• **Task description**
Print the listing exactly.

#### Given material

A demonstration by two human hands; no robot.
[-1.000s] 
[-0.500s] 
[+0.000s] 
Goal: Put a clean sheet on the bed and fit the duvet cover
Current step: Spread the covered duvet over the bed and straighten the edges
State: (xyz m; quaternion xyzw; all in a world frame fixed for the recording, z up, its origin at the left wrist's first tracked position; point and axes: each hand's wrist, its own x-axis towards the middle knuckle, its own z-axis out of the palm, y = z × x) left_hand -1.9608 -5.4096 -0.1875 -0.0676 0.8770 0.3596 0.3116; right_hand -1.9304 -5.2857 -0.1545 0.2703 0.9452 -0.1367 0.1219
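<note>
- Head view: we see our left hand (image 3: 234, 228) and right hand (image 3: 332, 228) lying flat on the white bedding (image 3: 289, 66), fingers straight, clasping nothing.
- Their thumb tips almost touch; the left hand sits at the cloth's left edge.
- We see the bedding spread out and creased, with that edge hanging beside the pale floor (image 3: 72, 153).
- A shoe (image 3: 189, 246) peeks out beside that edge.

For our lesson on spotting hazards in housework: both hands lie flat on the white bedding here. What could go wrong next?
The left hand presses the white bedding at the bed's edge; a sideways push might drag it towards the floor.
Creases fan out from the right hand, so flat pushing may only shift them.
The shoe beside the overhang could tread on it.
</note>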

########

• **Solution to the problem**
A demonstration by two human hands; no robot.
[-1.000s] 
[-0.500s] 
[+0.000s] 
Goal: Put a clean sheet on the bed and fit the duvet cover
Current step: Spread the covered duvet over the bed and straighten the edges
State: (xyz m; quaternion xyzw; all in a world frame fixed for the recording, z up, its origin at the left wrist's first tracked position; point and axes: each hand's wrist, its own x-axis towards the middle knuckle, its own z-axis out of the palm, y = z × x) left_hand -1.9608 -5.4096 -0.1875 -0.0676 0.8770 0.3596 0.3116; right_hand -1.9304 -5.2857 -0.1545 0.2703 0.9452 -0.1367 0.1219
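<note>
- Head view: we see our left hand (image 3: 234, 228) and right hand (image 3: 332, 228) lying flat on the white bedding (image 3: 289, 66), fingers straight, clasping nothing.
- Their thumb tips almost touch; the left hand sits at the cloth's left edge.
- We see the bedding spread out and creased, with that edge hanging beside the pale floor (image 3: 72, 153).
- A shoe (image 3: 189, 246) peeks out beside that edge.

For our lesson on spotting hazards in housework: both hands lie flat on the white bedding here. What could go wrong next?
The left hand presses the white bedding at the bed's edge; a sideways push might drag it towards the floor.
Creases fan out from the right hand, so flat pushing may only shift them.
The shoe beside the overhang could tread on it.
</note>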

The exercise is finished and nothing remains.